Problem:
The entire listing, reproduced exactly and stripped of images, is the expected output.

____ Data below

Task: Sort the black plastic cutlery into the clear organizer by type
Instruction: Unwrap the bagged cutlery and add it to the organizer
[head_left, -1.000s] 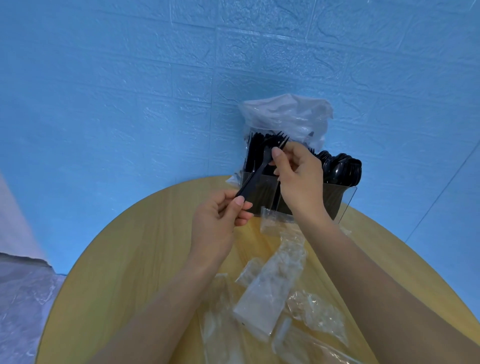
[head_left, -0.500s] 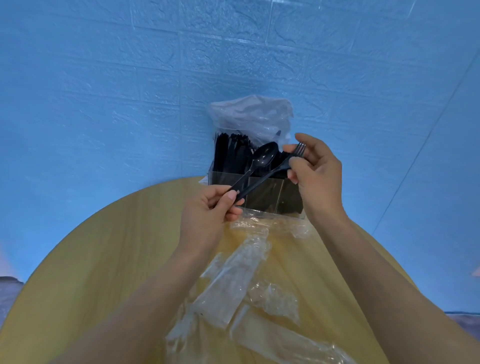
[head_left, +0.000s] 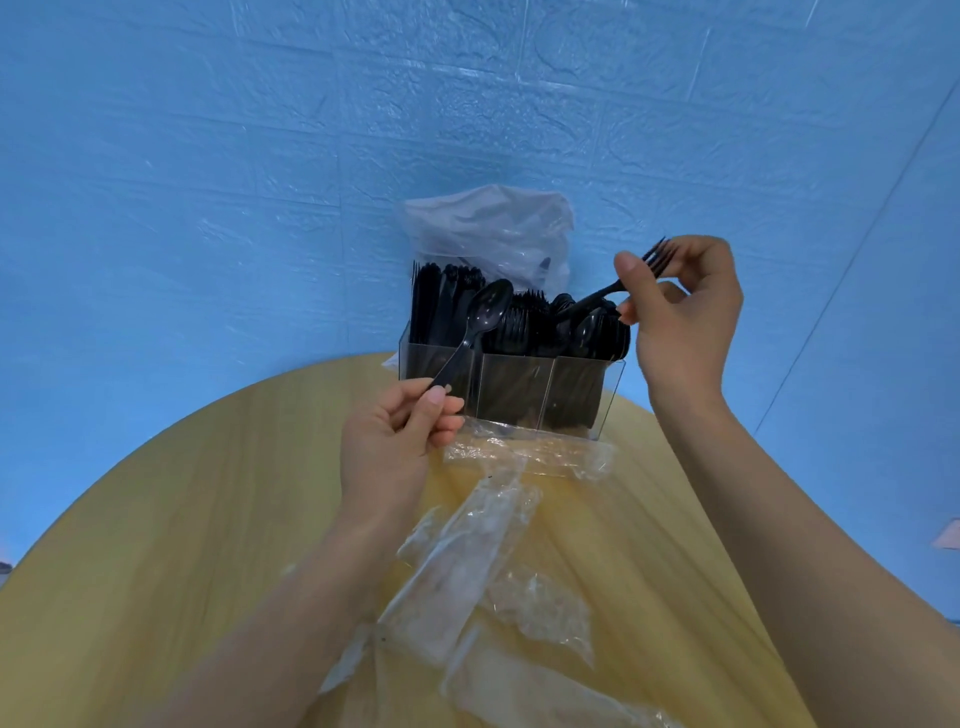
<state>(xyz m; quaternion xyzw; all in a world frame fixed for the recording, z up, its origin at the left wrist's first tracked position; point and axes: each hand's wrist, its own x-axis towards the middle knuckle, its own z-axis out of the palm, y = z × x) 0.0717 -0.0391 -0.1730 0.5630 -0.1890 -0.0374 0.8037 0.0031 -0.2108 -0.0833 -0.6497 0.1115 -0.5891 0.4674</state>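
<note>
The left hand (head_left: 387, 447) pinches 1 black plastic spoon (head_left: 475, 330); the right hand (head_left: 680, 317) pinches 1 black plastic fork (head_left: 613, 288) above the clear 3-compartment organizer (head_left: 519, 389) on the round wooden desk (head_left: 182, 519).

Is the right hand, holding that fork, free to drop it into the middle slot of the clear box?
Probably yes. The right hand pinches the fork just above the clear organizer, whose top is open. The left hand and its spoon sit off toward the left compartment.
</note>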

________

Answer area:
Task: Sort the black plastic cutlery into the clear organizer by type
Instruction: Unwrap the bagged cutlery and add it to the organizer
[head_left, -1.000s] 
[head_left, -0.500s] 
[head_left, +0.000s] 
<state>(xyz m; quaternion xyzw; all in a world frame fixed for the recording, z up, its origin at the left wrist's first tracked position; point and axes: each hand's wrist, its own x-axis towards the middle knuckle, its own z-axis out of the palm, y = z × x) 0.0717 -0.0391 -0.1730 0.5630 -0.1890 -0.0374 0.8037 0.0031 -0.2108 -0.0833 -0.6497 0.1115 -0.5891 0.4674</state>
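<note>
The left hand (head_left: 387, 447) pinches 1 black plastic spoon (head_left: 475, 330); the right hand (head_left: 680, 317) pinches 1 black plastic fork (head_left: 613, 288) above the clear 3-compartment organizer (head_left: 519, 389) on the round wooden desk (head_left: 182, 519).

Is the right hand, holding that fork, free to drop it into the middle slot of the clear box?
Probably yes. The right hand pinches the fork just above the clear organizer, whose top is open. The left hand and its spoon sit off toward the left compartment.
</note>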

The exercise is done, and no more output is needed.